Whenever a line in the data contains "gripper", show that line.

·····

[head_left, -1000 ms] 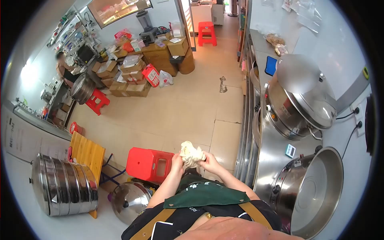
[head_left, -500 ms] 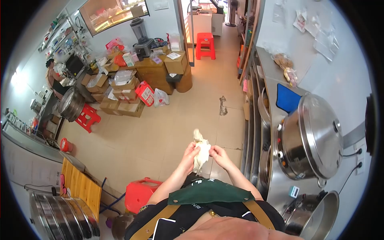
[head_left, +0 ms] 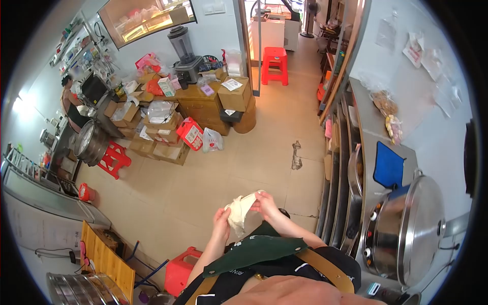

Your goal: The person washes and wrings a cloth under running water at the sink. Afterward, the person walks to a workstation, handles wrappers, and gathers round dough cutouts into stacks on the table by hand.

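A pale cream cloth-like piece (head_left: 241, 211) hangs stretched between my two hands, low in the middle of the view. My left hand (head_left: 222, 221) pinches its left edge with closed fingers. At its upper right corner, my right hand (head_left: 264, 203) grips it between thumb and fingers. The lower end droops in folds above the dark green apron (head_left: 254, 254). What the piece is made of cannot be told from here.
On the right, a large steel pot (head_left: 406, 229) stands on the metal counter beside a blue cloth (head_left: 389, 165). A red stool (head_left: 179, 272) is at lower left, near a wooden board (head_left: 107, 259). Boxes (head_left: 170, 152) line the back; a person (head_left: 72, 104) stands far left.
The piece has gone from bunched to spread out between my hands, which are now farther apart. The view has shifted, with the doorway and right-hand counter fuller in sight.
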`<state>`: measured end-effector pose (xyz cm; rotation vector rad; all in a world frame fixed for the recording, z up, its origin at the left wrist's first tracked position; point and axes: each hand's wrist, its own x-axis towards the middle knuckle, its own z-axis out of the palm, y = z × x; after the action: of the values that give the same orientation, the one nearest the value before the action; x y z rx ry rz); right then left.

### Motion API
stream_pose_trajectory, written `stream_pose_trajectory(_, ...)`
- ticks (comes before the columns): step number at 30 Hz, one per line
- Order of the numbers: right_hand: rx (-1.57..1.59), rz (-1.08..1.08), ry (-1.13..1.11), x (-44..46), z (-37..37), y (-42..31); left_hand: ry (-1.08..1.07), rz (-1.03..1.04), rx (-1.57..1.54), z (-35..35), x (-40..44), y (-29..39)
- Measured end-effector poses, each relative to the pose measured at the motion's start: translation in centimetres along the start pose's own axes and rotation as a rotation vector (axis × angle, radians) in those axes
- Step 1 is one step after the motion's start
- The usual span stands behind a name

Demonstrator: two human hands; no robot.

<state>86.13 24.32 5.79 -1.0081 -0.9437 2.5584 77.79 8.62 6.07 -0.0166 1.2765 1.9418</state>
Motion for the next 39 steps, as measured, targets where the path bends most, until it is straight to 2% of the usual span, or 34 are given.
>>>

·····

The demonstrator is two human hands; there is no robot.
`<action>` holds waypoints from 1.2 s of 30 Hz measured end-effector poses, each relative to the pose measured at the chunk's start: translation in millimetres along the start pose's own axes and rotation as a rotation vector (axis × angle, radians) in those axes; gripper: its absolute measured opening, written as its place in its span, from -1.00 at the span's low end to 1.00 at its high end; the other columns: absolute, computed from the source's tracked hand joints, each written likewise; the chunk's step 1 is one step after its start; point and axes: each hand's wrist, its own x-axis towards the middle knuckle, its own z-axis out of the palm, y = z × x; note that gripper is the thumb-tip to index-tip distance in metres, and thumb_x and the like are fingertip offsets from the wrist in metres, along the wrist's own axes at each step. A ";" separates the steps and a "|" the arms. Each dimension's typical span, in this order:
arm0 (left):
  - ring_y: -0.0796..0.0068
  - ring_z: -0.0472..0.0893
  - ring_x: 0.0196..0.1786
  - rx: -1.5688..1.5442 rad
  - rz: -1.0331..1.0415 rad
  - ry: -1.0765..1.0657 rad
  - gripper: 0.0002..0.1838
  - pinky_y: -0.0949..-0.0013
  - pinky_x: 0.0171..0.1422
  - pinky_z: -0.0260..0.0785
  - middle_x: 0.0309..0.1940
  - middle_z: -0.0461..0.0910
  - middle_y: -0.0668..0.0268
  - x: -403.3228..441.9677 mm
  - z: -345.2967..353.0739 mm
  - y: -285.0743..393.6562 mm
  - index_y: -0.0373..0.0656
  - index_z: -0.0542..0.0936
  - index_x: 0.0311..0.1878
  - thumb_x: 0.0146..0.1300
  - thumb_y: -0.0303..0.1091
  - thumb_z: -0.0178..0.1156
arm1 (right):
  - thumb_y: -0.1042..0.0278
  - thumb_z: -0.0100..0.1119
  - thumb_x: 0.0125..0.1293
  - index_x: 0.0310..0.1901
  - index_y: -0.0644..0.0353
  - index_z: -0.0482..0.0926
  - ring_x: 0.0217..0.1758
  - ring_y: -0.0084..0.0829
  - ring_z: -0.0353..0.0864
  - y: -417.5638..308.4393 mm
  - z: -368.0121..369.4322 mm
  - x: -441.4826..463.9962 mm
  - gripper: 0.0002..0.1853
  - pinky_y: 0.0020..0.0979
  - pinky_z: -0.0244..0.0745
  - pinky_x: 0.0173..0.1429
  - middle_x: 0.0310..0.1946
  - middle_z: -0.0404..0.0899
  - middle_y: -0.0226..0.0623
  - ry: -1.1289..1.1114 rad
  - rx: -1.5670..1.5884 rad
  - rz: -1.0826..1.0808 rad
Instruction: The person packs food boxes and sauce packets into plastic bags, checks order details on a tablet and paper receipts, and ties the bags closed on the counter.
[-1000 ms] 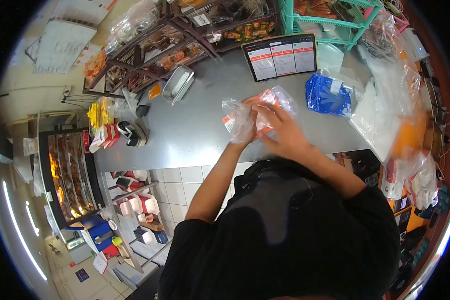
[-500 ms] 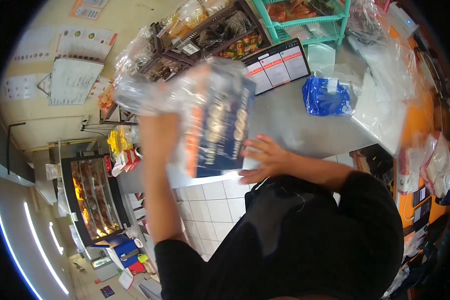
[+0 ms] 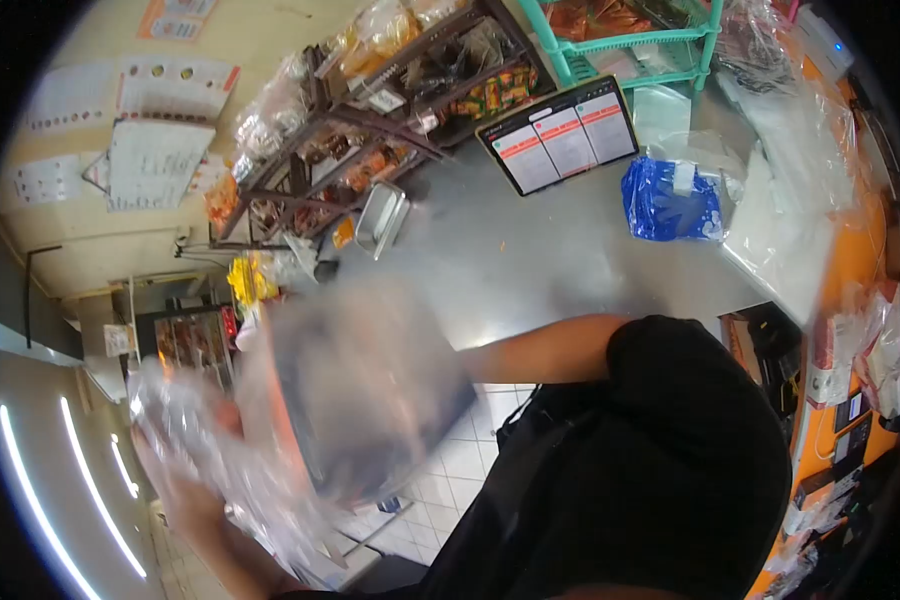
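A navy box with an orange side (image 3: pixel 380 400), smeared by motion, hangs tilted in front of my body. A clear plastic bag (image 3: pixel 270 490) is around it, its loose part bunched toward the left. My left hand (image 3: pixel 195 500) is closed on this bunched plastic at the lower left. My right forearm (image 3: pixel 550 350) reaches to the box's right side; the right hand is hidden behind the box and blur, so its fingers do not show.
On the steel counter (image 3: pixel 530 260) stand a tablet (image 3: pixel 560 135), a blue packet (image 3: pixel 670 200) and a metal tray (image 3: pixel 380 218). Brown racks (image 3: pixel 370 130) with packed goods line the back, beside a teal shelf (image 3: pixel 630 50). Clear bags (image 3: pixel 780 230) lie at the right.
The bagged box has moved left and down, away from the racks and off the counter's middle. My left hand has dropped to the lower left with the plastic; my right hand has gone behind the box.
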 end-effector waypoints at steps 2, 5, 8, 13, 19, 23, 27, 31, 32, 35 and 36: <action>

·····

Response to the task —
`<action>` holds waypoints from 1.2 s of 30 Hz measured end-effector poses, each relative to the pose measured at the chunk's start: translation in millimetres along the start pose's own axes and rotation as a rotation vector (axis × angle, radians) in those axes; gripper: its absolute measured opening, written as its place in its span, from -1.00 at the span's low end to 1.00 at its high end; the other columns: absolute, computed from the source's tracked hand joints, each written likewise; the chunk's step 1 is one step after its start; point and axes: each hand's wrist, its own x-axis towards the middle knuckle, its own z-axis out of the palm, y = z × x; note that gripper is the thumb-tip to index-tip distance in metres, and thumb_x and the like are fingertip offsets from the wrist in metres, along the wrist's own axes at each step. A ";" separates the steps and a "|" the arms. Each dimension's typical span, in this order:
  - gripper: 0.0002..0.1838
  - gripper: 0.0002..0.1853

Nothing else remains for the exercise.